My mom bragged about my victory at the National Geographic Bee to an old white man named Douglas, who employed her as his caretaker. He was a former professor at UC Berkeley who taught geography in college. Shortly, my mother brought me around Douglas, who showered me with praise. I was too young to care for what he thought, and I still do not hold his words of encouragement in high regard. After he passed away, my mother admitted that Douglas confessed to harboring racist views towards his former students who were African-American.
"He told me that he never gave a black student an A, even when they earned it," she said.

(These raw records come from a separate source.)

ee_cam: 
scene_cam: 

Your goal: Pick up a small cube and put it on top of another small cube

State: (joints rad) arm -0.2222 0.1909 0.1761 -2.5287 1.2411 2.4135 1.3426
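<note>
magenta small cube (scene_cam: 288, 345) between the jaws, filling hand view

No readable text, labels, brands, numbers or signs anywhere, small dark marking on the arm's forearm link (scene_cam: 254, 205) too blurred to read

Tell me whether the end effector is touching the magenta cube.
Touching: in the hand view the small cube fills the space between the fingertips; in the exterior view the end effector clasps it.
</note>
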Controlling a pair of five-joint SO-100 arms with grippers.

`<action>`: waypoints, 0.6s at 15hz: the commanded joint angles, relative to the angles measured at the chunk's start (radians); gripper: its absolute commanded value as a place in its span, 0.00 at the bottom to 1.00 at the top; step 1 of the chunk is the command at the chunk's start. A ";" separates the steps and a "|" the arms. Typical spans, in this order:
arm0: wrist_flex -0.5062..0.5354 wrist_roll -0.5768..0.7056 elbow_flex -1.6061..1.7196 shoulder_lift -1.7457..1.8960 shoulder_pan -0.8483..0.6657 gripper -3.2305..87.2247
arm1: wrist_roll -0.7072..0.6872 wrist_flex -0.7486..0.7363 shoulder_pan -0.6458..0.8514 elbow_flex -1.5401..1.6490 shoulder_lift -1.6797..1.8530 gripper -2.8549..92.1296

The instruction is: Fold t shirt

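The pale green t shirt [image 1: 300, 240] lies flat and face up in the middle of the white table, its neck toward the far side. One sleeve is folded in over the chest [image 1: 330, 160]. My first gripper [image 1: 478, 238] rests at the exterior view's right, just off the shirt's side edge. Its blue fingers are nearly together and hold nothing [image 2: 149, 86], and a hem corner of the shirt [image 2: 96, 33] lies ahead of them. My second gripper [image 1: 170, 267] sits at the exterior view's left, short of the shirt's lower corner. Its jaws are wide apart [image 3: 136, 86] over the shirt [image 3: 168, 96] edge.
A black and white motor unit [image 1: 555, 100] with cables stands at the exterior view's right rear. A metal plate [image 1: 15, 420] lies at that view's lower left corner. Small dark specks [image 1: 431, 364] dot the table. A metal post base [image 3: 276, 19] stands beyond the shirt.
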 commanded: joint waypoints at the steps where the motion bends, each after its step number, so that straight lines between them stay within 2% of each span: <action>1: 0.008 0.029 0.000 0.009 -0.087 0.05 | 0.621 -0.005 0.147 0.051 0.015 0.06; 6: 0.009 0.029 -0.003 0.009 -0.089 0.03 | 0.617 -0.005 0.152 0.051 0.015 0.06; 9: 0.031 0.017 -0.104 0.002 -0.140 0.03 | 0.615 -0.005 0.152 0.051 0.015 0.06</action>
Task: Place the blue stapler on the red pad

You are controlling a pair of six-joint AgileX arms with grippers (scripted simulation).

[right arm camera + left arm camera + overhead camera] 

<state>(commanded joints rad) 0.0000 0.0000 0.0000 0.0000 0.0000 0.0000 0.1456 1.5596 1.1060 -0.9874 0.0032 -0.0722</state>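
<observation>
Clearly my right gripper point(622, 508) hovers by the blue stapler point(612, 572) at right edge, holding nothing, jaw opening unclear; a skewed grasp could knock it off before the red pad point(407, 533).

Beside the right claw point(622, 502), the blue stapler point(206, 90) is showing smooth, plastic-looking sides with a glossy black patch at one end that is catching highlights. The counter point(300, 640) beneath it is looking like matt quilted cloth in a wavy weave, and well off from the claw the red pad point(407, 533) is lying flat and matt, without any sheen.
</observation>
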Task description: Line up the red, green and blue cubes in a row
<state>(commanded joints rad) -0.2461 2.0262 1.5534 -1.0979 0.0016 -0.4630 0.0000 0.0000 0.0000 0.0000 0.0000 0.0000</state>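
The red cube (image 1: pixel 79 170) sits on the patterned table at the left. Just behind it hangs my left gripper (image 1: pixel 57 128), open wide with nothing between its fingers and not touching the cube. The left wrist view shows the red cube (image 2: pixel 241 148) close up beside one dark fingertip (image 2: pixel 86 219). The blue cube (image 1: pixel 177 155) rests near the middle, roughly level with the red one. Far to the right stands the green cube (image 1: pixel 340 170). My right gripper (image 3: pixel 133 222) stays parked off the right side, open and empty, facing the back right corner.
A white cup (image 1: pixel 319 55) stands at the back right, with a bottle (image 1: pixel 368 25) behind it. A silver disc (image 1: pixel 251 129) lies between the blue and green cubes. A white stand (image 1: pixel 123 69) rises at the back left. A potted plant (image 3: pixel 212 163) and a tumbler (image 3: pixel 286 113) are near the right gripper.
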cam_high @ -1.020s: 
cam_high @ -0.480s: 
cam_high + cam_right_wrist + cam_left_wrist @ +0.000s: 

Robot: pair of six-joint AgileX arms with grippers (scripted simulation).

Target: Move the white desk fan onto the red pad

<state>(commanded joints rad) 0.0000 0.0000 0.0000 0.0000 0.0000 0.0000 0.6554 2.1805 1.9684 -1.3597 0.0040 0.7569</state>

I was much older when she told me. Frustration consumed me. Black students were denied a particular grade because of the color of their skin, and a financial chokehold forced my mom to take care of a bigot. I did not know which part irritated me more. However, I was not shocked by what my mother told me about Douglas. After all, a racist white man relying on the labor of a black woman is as American as the Star-Spangled Banner.
My mother has now spent almost three decades of her life in America. She managed to put three of her four boys in college, with me being the first to graduate. While taking care of us, she also earned a master's degree from Mills College. Despite making a lot from nothing, I'm convinced that my mother is not satisfied with how things turned out. Her children aren't as "accomplished" as she expected us to be (my mother anticipated a doctor, not a freelance writer out of me). She lost her youthful years to parenthood, stress, and tears. Mom's life in the states is a far cry from her pre-married life in Sudan as an accomplished bachelorette who had the luxury of traveling and putting herself first.
Of course, my mother would never explicitly express her regrets. She cannot accurately communicate her pain due to sexism. Women are the piñatas of patriarchy, and many times they internalize patriarchal standards. Therefore, my mother will always find solace in motherhood because she fulfilled her role in what should've been a "nuclear family." I'm convinced that deep down, she wishes she never got married to my father.
My mother's story is not unique. I'm pretty sure a fair share of millennials with immigrant moms would snap their fingers to her story. My mother and I can disagree on a million things, but I remain thankful for what she's done for me.
I used to yell “ya oummi” as a child whenever I needed something from her. The phrase means, "oh mother" in Arabic.
"Ya oummi, ya oummi,” I'm forever grateful.